Vous venez de parcourir les trois mondes, celui des hommes, celui des plantes et des bêtes, celui des dieux. N'est-ce pas une puissance étrange que ce talent qui nous les rend sensibles, qui les relie entre eux, qui, en dépit du siècle, amenant les dieux et les animaux dans la cité poétique, rassemble tous les êtres de la nature et la nature ellemême en une comédie universelle, les transforme et les proportionne suivant une idée maîtresse et pour un seul dessein? Cette puissance vous a maintenant manifesté sa nature; elle se réduit à deux dons, comme la poésie elle-même se réduit à deux lois. Le premier est la faculté d'imiter intérieurement et de reproduire en soi-même tout sentiment, tout geste, toute forme, toute chose particulière

et sensible, tout détail de la vie et de l'action. Pour un vrai poëte, pour La Fontaine, une couleur d'habit, un jappement de chien, un salon, un taudis, un olympe, une perruque, tout a un sens et un intérêt. Si étrange que soit l'objet, si éloigné des goûts contemporains, si trivial ou si sublime, il le goûte et le comprend. Un vrai comédien copie involontairement les personnages qu'il rencontre; sa voix monte et baisse avec leur ton, son corps prend leurs attitudes, son visage se grime selon leurs physionomies, leur être passe en lui et transforme le sien. Ce qu'il fait au dehors, le poëte le fait au dedans; il est mime; il sent ce qu'il observe et tout ce qu'il observe, et les objets qui se peignent sur ses yeux les traversent pour aller jusqu'à sa sympathie, qui leur fait écho. C'est par cette sensibilité universelle et imitative qu'il voit et nous fait voir les choses; c'est par elle que La Fontaine est capable, en dépit de son siècle, de comprendre les dieux comme les bêtes et de nous les rendre présents.
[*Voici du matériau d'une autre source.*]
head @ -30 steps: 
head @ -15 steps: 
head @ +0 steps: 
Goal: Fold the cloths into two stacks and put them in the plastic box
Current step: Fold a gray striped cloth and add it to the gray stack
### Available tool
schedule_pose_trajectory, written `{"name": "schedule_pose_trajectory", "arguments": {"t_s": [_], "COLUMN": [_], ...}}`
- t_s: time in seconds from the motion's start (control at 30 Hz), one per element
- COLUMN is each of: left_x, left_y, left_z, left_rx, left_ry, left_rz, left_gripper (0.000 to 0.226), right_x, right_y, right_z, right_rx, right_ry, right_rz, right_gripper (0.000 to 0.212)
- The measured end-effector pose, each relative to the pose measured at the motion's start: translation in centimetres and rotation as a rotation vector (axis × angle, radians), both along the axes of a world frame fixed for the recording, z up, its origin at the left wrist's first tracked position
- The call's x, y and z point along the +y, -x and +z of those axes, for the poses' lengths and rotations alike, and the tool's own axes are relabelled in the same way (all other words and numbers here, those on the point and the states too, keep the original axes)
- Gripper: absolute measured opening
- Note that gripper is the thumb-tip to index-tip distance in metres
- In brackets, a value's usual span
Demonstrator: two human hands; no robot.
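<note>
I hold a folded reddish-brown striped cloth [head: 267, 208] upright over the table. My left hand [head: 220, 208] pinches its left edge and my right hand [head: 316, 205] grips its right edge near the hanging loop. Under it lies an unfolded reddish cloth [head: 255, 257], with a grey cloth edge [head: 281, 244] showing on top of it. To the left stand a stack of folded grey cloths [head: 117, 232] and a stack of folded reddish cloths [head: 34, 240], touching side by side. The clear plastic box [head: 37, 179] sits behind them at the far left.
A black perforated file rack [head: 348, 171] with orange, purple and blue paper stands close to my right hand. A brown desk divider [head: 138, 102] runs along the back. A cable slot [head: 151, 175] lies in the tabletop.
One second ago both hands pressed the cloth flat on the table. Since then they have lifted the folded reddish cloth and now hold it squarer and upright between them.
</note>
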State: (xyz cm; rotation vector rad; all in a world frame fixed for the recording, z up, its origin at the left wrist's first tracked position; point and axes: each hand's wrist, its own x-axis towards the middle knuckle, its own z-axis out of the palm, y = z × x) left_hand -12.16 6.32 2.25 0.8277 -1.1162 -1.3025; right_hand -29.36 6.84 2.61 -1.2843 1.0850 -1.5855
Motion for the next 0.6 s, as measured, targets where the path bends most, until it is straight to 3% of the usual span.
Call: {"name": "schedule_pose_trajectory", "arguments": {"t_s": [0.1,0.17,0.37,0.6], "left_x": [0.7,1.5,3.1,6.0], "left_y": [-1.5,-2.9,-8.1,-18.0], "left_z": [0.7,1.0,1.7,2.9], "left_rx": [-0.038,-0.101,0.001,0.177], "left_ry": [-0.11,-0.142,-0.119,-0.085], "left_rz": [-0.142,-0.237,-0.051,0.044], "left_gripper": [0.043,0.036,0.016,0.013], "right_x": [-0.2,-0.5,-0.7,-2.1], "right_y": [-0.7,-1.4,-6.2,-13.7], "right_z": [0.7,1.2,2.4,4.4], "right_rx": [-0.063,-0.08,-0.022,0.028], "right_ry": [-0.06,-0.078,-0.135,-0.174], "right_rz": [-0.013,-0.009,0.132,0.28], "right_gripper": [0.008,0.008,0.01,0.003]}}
C'est par elle qu'il peut reproduire devant nous les détails sensibles et menus des événements et des êtres, s'accommoder à la construction de notre esprit qui n'aperçoit les êtres et les événements que par les détails menus et sensibles, et nous faire illusion en nous donnant l'impression précise que nous auraient donnée les objets eux-mêmes. Mais cette faculté n'est pas la seule il n'est pas un simple miroir. Toutes les fois

qu'il reproduit un détail, il en sent les liaisons et les dépendances, ce qui le suit, ce qui l'amène, ce qui lui est contraire, ce qui lui est conforme. Il accorde les objets entre eux; il sait quelles bêtes peuvent exprimer les hommes, quels dieux peuvent convenir aux bêtes, quel ton général doit assembler ces trois peintures en un seul tableau. Il prévoit, il devine, il accommode, il relie d'instinct, comme un insecte qui court en un instant aux quatre coins de sa toile, et n'attache un fil qu'en sentant trembler tout le réseau. C'est par ce tact toujours éveillé qu'il forme des ensembles ou plutôt que les ensembles se forment en lui. Au fond ils s'y produisent comme dans la nature, sans formules préconçues et au moyen de détails isolés, mais selon des directions générales et en vertu d'un besoin inné. C'est par cette correspondance que la poésie est précieuse. Les anciens n'avaient point tort de l'appeler divine, et de trouver dans l'étrange puissance qui la forme une image des puissances immortelles qui opèrent dans l'univers.